- _WHAT YOU HAVE TO DO_: The answer must consist only of the lines from the line with "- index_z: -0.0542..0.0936" to the line with "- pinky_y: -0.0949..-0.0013", both included, exactly as they stand below.

........

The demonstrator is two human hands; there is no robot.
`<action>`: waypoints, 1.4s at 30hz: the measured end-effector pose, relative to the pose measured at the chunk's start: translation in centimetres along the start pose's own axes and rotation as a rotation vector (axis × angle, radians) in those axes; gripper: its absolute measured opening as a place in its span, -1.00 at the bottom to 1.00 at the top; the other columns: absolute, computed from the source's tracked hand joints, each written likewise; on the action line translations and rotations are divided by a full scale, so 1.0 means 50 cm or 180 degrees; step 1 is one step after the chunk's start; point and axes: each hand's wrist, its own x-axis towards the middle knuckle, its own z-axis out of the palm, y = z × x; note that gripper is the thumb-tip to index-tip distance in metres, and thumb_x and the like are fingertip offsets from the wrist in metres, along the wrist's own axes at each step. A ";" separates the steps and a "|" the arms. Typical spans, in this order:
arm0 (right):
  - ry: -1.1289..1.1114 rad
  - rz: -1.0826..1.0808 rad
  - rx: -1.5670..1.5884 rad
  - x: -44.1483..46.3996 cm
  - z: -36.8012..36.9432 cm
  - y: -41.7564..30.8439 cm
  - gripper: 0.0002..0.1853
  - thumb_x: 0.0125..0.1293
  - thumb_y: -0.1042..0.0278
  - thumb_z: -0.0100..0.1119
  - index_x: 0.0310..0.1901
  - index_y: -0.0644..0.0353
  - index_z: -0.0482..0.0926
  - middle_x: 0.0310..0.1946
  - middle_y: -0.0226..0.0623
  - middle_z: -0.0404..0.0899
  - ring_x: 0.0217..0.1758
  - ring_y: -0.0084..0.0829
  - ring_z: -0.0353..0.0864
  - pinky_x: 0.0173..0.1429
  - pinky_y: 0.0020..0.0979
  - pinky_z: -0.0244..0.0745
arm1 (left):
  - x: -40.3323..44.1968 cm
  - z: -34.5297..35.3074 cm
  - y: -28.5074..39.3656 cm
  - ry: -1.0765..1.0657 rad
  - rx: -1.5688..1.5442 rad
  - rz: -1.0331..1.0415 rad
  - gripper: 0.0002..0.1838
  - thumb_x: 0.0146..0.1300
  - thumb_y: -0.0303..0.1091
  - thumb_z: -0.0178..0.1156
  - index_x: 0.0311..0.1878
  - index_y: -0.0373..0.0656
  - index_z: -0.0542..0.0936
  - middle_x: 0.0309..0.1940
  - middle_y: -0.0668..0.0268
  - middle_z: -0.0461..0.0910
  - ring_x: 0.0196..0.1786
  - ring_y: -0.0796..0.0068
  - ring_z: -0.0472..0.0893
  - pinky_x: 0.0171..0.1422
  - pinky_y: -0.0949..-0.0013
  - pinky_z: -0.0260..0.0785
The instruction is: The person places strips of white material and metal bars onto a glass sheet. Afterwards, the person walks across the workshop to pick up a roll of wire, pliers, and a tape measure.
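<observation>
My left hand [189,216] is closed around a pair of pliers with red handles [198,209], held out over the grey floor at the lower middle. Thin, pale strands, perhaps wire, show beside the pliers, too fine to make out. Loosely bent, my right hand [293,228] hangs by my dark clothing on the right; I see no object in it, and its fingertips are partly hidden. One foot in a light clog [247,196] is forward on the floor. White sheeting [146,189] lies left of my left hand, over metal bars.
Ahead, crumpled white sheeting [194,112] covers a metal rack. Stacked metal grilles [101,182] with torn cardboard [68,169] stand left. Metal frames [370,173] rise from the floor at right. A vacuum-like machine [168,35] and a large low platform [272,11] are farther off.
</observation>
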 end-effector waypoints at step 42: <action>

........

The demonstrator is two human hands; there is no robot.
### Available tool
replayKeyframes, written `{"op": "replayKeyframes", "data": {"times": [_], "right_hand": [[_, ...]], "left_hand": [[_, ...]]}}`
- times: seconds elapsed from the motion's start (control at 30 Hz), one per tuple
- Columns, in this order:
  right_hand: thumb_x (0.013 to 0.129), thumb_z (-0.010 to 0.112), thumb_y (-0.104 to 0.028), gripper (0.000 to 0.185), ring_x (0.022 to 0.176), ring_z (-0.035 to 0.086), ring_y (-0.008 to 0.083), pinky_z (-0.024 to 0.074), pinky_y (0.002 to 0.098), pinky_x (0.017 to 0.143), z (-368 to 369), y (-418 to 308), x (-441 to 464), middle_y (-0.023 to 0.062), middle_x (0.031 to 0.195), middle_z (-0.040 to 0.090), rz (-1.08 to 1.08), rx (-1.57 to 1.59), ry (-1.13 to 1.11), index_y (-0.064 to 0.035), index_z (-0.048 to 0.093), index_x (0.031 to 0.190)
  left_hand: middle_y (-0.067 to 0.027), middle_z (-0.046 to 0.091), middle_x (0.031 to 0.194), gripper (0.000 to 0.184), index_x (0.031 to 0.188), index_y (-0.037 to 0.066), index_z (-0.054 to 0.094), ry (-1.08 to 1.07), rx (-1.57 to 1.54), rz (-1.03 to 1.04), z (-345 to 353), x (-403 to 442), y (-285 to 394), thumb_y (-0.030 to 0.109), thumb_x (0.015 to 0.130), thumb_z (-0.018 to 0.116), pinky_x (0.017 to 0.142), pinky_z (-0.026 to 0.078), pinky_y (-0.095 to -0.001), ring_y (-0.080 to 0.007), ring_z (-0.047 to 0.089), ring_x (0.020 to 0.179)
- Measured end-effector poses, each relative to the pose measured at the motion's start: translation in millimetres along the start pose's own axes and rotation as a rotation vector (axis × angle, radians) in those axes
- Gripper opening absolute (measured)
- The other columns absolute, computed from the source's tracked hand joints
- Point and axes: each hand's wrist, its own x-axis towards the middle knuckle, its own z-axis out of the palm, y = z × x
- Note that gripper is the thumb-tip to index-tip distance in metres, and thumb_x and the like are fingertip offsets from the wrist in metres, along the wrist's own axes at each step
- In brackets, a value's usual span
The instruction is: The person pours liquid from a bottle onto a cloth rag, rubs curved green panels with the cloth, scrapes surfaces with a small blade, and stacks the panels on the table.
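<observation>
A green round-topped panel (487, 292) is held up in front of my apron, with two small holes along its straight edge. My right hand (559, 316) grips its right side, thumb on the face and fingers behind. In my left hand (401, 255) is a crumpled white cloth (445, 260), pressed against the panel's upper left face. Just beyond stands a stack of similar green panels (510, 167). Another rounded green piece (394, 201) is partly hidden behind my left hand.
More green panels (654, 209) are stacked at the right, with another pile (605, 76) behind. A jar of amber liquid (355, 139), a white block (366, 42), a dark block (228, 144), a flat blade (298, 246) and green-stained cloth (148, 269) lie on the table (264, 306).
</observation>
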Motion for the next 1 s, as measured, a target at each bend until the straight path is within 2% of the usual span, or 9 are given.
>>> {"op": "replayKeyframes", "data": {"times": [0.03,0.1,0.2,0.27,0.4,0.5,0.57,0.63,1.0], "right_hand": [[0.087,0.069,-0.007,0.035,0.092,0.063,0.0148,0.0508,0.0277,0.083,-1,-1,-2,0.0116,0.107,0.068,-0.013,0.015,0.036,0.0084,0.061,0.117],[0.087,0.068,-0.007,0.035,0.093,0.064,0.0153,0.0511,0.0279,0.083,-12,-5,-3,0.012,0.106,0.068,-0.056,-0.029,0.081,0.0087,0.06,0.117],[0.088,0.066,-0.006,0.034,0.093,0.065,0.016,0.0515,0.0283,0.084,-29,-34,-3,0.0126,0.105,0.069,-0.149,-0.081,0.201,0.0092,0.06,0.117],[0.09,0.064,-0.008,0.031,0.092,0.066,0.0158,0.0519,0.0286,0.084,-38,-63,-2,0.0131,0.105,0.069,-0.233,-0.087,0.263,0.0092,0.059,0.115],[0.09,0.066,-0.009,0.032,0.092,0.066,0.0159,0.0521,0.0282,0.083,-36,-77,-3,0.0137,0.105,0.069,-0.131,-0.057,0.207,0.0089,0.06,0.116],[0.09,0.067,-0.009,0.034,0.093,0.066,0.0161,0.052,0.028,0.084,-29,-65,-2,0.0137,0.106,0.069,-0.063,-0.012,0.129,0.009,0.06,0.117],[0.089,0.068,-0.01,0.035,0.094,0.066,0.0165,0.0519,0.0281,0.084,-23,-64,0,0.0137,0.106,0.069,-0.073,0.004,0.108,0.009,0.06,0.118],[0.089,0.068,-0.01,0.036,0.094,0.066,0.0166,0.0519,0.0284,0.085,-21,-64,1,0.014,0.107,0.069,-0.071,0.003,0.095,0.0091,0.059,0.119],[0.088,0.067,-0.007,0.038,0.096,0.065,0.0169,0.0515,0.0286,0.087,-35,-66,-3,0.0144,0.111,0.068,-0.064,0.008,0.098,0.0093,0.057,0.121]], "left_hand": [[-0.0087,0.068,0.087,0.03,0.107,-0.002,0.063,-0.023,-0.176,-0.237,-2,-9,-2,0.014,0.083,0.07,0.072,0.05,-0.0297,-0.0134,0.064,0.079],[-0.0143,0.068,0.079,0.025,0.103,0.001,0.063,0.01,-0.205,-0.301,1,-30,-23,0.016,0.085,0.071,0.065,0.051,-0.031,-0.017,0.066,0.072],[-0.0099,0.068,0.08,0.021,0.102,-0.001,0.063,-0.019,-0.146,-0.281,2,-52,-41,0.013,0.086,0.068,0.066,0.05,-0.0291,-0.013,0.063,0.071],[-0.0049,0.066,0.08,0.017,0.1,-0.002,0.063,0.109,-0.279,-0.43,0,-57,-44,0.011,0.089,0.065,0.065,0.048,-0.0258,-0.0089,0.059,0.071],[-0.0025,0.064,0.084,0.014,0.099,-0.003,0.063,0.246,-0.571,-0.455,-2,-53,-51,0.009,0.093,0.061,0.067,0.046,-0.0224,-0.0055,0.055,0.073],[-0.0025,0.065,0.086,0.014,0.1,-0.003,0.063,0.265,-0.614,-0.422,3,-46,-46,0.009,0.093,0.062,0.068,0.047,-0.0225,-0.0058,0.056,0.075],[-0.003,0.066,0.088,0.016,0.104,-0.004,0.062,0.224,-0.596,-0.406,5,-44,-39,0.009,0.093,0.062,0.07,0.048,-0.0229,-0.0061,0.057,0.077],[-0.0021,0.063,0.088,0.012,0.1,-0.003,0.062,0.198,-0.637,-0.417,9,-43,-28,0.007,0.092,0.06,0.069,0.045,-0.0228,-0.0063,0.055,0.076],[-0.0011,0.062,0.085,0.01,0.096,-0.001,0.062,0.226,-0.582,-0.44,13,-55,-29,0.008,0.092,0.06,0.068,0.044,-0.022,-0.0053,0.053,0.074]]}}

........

- _ANSWER_:
  - index_z: -0.0542..0.0936
  - middle_x: 0.0309..0.1940
  - middle_y: -0.0668..0.0268
  - middle_z: -0.0461..0.0910
  - ring_x: 0.0196..0.1786
  - ring_y: -0.0796..0.0068
  - ring_z: -0.0472..0.0893
  - pinky_x: 0.0171..0.1422
  - pinky_y: -0.0949..-0.0013

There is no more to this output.